LR: I have some deleted scenes up on my website, but you have to earn the passwords – maybe you can figure them out, though. But I can tell you, in brief, two of them were alternate versions of each other – a scene which was just totally cut by the end – wherein Jack pulls a prank. One with bees, and one with bunnies. I just felt like Jack hadn’t earned his reputation as a prankster. My editor disagreed, and once we cut the scene, everything worked much better. The other two scenes were Fiona based. I love Fiona, but these two scenes made her seem borderline insane, one where she climbed down a chimney, and another where she plays with matches. They weren’t really moving the plot forward, and while they were sort of funny, they were also, like I said, insane. And Fiona is strange, but not a pyromaniac.
AA: Are there any plans for a sequel or spinoff?
LR: Not right now. I mean, I wouldn’t rule it out, I love the world, I have ideas, but it’s not my focus right now.
AA: When readers finish the book, what would you like for them to take away from the story and the characters that they could apply to their own lives?

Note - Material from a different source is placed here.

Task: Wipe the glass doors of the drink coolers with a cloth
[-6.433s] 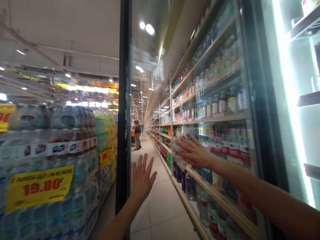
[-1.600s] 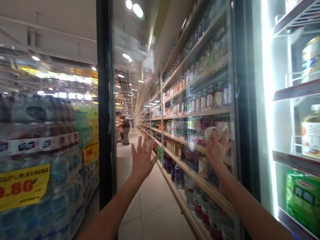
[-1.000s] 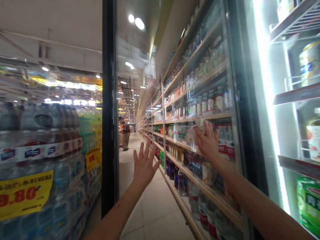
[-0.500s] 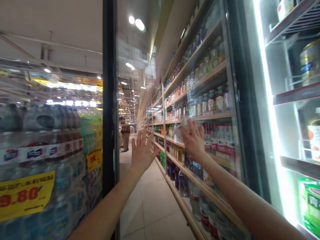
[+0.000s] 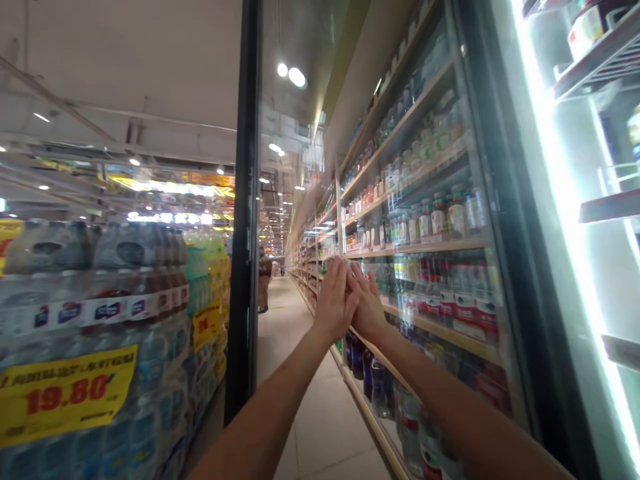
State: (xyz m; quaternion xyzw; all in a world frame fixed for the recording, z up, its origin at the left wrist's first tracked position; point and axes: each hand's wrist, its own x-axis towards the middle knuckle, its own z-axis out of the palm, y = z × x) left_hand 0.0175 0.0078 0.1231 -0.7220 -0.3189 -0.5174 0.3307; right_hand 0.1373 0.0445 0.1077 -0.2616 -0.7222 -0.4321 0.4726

LR: I’d like them to take away a certain open-mindedness – the idea that everyone has a story which maybe you can’t see and is making them who they are at the moment. Also the idea that not everyone is equal and that if you want something you have to fight for it.
AA: What are some memorable fan reactions to All Men of Genius which you’ve heard about?
LR: There’s been a lot of great fan art. I try to post it all on my blog or tumblr or twitter. That’s pretty exciting. And I’ve been told that there’s some slash fanfiction involving Dr. Who, which is sort of beyond my wildest dreams.
AA: If you weren’t an author, what else would you be doing now?
LR: Architect, maybe, if I were better at math.
AA: What do you do to keep a balance between book, art, and tour life, and the rest of your life?
LR: I keep a fairly precise schedule – right down to the day. I have a daily to-do list, which has stuff like “write scene with motorcycle” or whatever, right alongside “groceries” and “interview with Airship Ambassador.” Just keeping organized, and making sure you know what you can accomplish in a day – that’s the important part. That, and keeping to it.
This is the end of part two in our chat with Lev AC Rosen.